Reading time: 2 minutes
I’ve been thinking about this a lot lately. About how often we talk ourselves out of things before anyone else even gets the chance to say no.
Imagine you’re looking for a job online. You’re sitting at your laptop and a job posting is open in front of you. Something catches your attention. “Oh, that’s interesting.” and then, almost immediately, your mind fills in the rest: I don’t have all the qualifications. I’ve never done that exact role. What if I apply and don’t even get a response? What if I do get a response and then mess up the interview?
Within sixty seconds, the tab is closed. And you told yourself you were just being realistic.
Who looks for reasons not to do something will always find them.
Who looks for ways to make it happen will always find a way.
But here’s what you can understand about that moment: it’s not a logical decision. You gave your brain a question, and it simply did its job. The question was: “Why might this not work?” And your brain, being the loyal and efficient system it is, immediately went to work.
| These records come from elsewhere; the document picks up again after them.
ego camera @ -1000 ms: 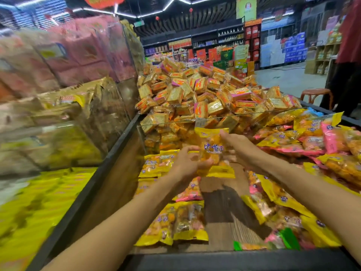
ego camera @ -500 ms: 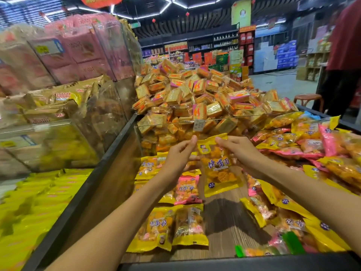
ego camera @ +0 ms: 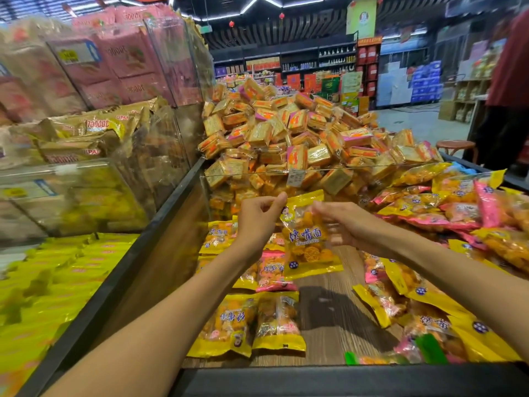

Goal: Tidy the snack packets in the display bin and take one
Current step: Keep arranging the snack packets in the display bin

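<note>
Right hand (ego camera: pixel 347 224) came off the yellow packet (ego camera: pixel 307 236), now blurred, fingers loosely curled, holding nothing. Left hand (ego camera: pixel 259 214) pinches its top-left corner, hanging above the bin floor (ego camera: pixel 337 299).

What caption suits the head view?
Left hand pinches a yellow snack packet above the display bin.

Obscured items, bin display
Right hand (ego camera: pixel 347 226): motion-blurred, grip unreadable. Standing person (ego camera: pixel 509 81): cut off at upper right frame edge.
</note>
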Demonstrator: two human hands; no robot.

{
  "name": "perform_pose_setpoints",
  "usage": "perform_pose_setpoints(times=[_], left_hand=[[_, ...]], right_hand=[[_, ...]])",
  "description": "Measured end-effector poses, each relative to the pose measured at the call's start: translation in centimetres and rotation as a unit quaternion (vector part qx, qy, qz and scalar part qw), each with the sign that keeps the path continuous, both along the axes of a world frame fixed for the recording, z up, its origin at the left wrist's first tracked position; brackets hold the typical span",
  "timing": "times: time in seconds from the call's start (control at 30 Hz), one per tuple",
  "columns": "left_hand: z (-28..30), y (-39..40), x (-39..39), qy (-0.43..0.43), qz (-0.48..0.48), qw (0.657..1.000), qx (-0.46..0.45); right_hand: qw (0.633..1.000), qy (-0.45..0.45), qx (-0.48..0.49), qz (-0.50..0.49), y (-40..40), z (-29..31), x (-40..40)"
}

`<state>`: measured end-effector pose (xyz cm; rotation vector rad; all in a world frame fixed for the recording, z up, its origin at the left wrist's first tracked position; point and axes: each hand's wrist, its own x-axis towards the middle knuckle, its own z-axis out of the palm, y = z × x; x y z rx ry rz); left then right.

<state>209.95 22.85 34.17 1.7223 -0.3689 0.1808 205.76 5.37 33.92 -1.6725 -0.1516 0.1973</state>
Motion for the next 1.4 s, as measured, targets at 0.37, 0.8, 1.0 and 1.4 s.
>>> perform_pose_setpoints(times=[0.37, 0.8, 1.0, 1.4], left_hand=[[1.0, 0.5, 0.7, 0.090, -0.037, 0.994, -0.041], [0.5, 0.3, -0.5, 0.069, -0.114, 0.982, 0.137], [0.5, -0.1, -1.1, -0.144, 0.022, 0.970, 0.194], [0.5, -1.1, -0.8, 0.059, -0.055, 0.997, -0.011]], right_hand=[[0.998, -0.018, 0.034, 0.056, -0.5, -0.5, 0.4], [0.997, -0.017, 0.072, 0.010, -1.1, 0.3, 0.5], [0.992, -0.067, 0.085, -0.067, -1.4, 0.2, 0.7], [0.967, -0.228, -0.074, -0.090, 1.2, 0.0, -0.1]])
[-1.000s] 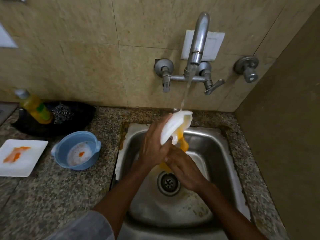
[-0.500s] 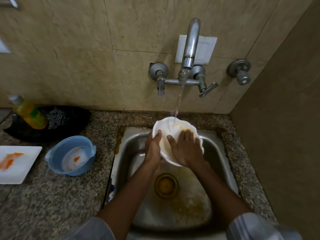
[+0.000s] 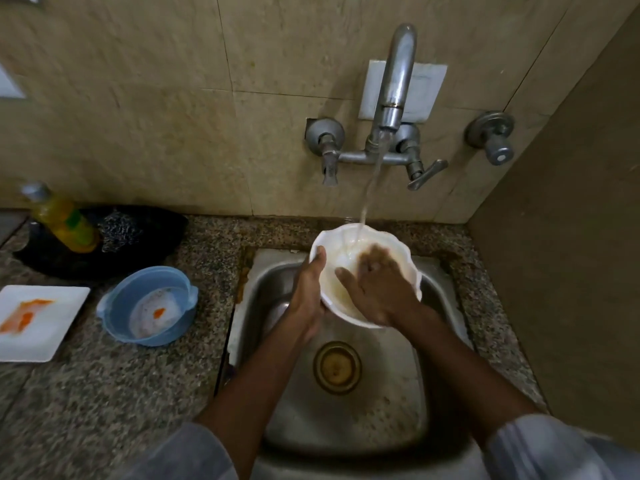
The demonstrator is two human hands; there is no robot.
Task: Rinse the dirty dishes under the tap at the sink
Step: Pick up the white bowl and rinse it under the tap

This is called confirmation bias. Your brain doesn’t decide what’s true. It finds evidence for whatever you’re already looking for. If you ask it for reasons to stay stuck, it will give you a full list. If you ask it for a way forward, it will start building one.
I see this so often. Months spent researching why a career change might fail, instead of speaking to one person who has already made it work. Waiting for certainty before taking a step and not realizing that certainty usually comes after the step, not before it.
Start giving your brain a better question. Instead of “why probably not” try “what would need to be true for this to work?”.